:: Problem to work on ::
Please make an exact transcription of all the data that follows.

:: Data extract ::
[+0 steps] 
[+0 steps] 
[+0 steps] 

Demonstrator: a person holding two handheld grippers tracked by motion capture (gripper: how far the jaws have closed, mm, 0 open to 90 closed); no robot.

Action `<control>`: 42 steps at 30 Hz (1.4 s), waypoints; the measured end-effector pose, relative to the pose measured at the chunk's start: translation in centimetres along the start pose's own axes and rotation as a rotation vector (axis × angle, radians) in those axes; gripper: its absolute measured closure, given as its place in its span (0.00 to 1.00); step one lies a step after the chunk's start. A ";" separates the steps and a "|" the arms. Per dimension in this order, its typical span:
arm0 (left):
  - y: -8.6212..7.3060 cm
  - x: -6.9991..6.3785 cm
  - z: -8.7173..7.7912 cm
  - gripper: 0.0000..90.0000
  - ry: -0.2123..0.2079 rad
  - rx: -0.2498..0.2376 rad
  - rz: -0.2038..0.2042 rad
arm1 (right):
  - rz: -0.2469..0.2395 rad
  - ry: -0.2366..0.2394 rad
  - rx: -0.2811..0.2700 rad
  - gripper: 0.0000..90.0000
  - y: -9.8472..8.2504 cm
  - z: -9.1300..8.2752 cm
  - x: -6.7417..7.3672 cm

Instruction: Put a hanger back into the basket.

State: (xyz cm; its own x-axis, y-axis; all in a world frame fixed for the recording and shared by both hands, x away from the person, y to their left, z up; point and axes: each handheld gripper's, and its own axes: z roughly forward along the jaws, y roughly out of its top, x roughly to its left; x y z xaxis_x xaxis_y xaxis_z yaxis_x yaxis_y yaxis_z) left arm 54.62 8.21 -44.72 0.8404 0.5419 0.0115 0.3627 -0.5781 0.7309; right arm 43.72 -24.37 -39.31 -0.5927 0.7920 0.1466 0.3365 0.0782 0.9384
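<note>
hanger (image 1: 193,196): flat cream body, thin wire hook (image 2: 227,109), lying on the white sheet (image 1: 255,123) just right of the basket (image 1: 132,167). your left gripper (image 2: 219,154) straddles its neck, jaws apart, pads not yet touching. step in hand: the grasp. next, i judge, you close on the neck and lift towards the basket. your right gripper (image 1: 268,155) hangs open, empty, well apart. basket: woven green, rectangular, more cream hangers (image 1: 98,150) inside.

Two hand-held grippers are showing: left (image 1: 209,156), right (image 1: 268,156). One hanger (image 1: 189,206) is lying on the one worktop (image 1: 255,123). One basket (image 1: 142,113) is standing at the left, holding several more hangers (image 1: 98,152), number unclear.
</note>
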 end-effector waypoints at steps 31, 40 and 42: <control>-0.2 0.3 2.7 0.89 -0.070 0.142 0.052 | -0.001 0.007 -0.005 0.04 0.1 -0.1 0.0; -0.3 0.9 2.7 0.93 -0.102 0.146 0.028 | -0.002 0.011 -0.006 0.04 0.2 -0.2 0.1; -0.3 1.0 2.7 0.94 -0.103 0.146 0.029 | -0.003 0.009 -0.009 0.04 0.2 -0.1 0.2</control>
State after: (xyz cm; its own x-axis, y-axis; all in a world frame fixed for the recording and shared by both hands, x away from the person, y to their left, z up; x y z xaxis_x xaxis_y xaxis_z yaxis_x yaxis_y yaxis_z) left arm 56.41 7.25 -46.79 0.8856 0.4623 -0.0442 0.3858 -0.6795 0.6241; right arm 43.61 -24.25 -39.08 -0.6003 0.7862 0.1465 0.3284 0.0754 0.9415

:: Exercise answer ::
[+0 steps] 
[+0 steps] 
[+0 steps] 

Demonstrator: a person holding two handheld grippers tracked by motion capture (gripper: how far the jaws have closed, mm, 0 open to 90 closed); no robot.

Action `<control>`: 42 steps at 30 Hz (1.4 s), waypoints; the measured end-effector pose, relative to the pose measured at the chunk's start: translation in centimetres along the start pose's own axes and rotation as a rotation vector (axis × angle, radians) in those axes; gripper: its absolute measured closure, given as its place in its span (0.00 to 1.00); step one lies a step after the chunk's start. A ";" separates the steps and a "|" the arms. Per dimension in this order, its typical span:
arm0 (left):
  - y: -8.6212..7.3060 cm
  - x: -6.9991..6.3785 cm
  - z: -8.7173..7.7912 cm
  - gripper: 0.0000..90.0000
  - ry: -0.2123..0.2079 rad
  - rx: -0.2498..0.2376 rad
  - rz: -0.2038..0.2042 rad
arm1 (right):
  - rz: -0.2469..0.2395 rad
  - ry: -0.2366..0.2394 rad
  - rx: -0.2811..0.2700 rad
  - gripper: 0.0000..90.0000
  - y: -9.8472..8.2504 cm
  - z: -9.1300..8.2752 cm
  - x: -6.7417..7.3672 cm

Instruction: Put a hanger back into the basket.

State: (xyz cm; its own x-axis, y-axis; all in a world frame fixed for the recording and shared by both hands, x away from the person, y to their left, z up; point and axes: each handheld gripper's, and its own axes: z roughly forward along the jaws, y roughly out of its top, x roughly to its left; x y z xaxis_x xaxis_y xaxis_z yaxis_x yaxis_y yaxis_z) left arm 54.62 8.21 -44.72 0.8404 0.5419 0.0115 0.3627 -0.5781 0.7309; right arm 43.72 -24.37 -39.31 -0.5927 0.7920 0.1466 0.3365 0.0782 0.9384
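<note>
hanger (image 1: 193,196): flat cream body, thin wire hook (image 2: 227,109), lying on the white sheet (image 1: 255,123) just right of the basket (image 1: 132,167). your left gripper (image 2: 219,154) straddles its neck, jaws apart, pads not yet touching. step in hand: the grasp. next, i judge, you close on the neck and lift towards the basket. your right gripper (image 1: 268,155) hangs open, empty, well apart. basket: woven green, rectangular, more cream hangers (image 1: 98,150) inside.

Two hand-held grippers are showing: left (image 1: 209,156), right (image 1: 268,156). One hanger (image 1: 189,206) is lying on the one worktop (image 1: 255,123). One basket (image 1: 142,113) is standing at the left, holding several more hangers (image 1: 98,152), number unclear.
</note>
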 end-effector waypoints at steps 31, 40 and 42: <control>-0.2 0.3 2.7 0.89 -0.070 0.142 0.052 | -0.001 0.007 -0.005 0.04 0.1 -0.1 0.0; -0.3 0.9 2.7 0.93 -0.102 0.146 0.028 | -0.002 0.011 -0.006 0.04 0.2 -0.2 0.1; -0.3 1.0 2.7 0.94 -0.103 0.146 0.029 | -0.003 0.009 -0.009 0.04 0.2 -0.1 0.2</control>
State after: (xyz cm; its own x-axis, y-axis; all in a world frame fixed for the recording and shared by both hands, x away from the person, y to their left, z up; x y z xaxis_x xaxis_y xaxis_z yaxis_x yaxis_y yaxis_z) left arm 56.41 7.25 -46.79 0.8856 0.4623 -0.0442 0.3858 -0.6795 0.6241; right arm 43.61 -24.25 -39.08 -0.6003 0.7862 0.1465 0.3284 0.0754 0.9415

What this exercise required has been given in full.